Circulating tumor DNA (ctDNA) is a non-invasive biomarker that can be used as a tool to detect minimal residual disease (MRD). MRD can provide important prognostic information in diffuse large B-cell lymphomas (DLBCL). Here, we present an MRD assay with an improved detection method for ctDNA, Phased Variant Enrichment and Detection Sequencing (PhasED-Seq) which leverages phased variants (PVs) to detect ctDNA.

Methods

Plasma samples from non-cancer controls were used to assess assay specificity. A limiting dilution series using DLBCL clinical-contrived samples was performed to assess assay sensitivity and precision. The accuracy of the PhasED-Seq-based assay was assessed using plasma samples from individuals with DLBCL and for whom MRD comparator assay results were also available. All samples were sourced from commercial vendors or academic studies.

Results

The analytical and clinical performance of the MRD assay was evaluated using clinical and clinical-contrived DLBCL samples. The assay’s false positive rate was 0.24% and the background error rate was 1.95E-08. The limit of detection at 95% detection rate (LoD95) at 120 ng was 0.7 parts in 1,000,000 and precision was >96%. Clinical accuracy was 90.62% PPA and 77.78% NPA.

Conclusions

The PhasED-Seq-based MRD assay has strong analytical and clinical performance in B-cell dyscrasias.

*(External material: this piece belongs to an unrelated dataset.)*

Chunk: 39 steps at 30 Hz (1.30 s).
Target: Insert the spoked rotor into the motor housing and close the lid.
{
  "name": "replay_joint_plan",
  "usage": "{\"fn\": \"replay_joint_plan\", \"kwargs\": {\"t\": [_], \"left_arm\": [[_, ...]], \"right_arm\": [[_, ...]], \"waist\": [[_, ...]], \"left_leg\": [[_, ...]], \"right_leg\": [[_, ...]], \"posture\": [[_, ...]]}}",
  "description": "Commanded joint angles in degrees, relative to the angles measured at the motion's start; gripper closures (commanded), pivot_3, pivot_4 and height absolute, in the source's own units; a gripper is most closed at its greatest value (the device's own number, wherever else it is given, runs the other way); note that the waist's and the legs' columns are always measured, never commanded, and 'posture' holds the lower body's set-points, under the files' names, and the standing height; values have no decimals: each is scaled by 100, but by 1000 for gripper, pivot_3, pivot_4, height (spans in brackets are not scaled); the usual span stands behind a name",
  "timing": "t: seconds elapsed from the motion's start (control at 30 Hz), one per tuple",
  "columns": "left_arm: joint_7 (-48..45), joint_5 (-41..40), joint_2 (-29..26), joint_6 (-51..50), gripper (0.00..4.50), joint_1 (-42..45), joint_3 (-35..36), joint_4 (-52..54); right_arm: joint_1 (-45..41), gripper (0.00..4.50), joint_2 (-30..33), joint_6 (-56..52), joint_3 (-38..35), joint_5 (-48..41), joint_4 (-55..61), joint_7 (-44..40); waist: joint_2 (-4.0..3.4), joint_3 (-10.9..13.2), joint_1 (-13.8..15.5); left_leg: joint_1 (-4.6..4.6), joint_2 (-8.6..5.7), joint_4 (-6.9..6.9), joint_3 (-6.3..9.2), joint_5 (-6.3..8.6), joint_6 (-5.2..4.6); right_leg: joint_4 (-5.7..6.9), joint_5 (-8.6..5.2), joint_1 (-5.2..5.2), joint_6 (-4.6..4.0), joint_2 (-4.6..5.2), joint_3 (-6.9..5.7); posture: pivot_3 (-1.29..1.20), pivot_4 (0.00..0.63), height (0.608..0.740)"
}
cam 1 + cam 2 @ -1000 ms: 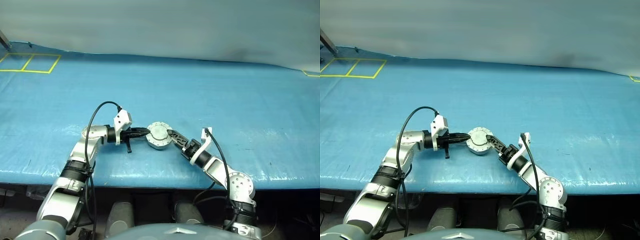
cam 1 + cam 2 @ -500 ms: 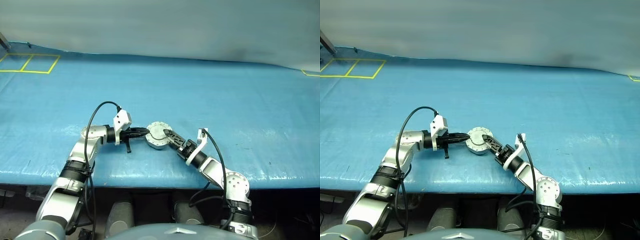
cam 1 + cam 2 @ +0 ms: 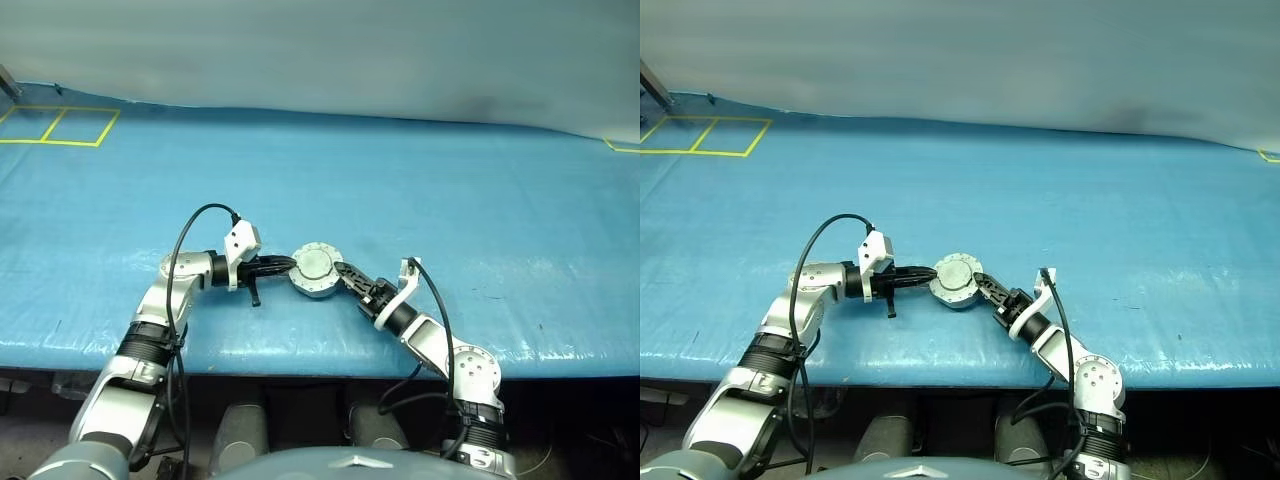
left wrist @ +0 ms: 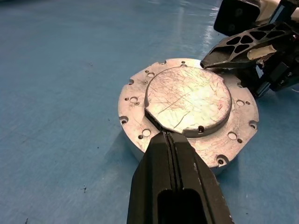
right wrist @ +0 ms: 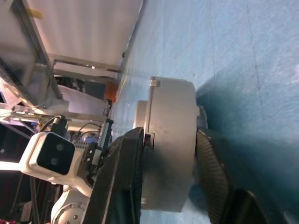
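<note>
The motor housing (image 3: 316,270), a round silver metal drum, sits on the blue table near its front edge. Its lid (image 4: 189,100), a scratched raised disc, lies flat and closed on top. The spoked rotor is out of view. My left gripper (image 3: 289,265) is shut, and its tips (image 4: 169,136) rest on the flange at the housing's left side. My right gripper (image 3: 343,272) comes in from the right and is shut on the housing. One of its fingers (image 5: 122,177) lies over the top flange, the other (image 5: 212,172) under the base.
Yellow tape squares (image 3: 60,125) mark the table's far left corner, and another yellow mark (image 3: 625,148) shows at the far right. The table's front edge (image 3: 320,350) runs just behind both forearms. Blue surface stretches away beyond the housing.
My right gripper has closed from wide open onto the housing's right side. The left gripper and the housing have stayed where they were.
</note>
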<state>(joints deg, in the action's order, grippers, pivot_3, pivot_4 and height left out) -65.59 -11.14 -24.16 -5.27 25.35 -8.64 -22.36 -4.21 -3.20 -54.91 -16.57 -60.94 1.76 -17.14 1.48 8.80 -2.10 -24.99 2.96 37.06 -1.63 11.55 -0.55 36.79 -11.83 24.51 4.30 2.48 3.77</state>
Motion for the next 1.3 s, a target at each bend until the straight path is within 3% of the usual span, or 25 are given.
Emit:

Through the development of improved ctDNA detection methods such as that presented here, patient outcomes may be improved through the detection of residual disease or early relapse which may be used to guide treatment decisions.

Brief Summary

Here we present the analytical validation of a non-invasive minimal residual disease (MRD) assay which uses Phased Variant Enrichment and Detection Sequencing (PhasED-Seq) to improve the error profile and sensitivity of circulating tumor DNA (ctDNA) detection. The assay’s performance included a false positive rate of 0.24% and a background error rate of 1.95E-08. The limit of detection at 120 ng was 0.7 parts in 1,000,000 (6.61E-07 PVAF) with precision >96%. Positive and negative agreement were 90.62% and 77.78%, respectively. This suggests that the PhasED-Seq-based MRD assay is accurate and reproducible, thus appropriate for clinical use for individuals with B-cell malignancies.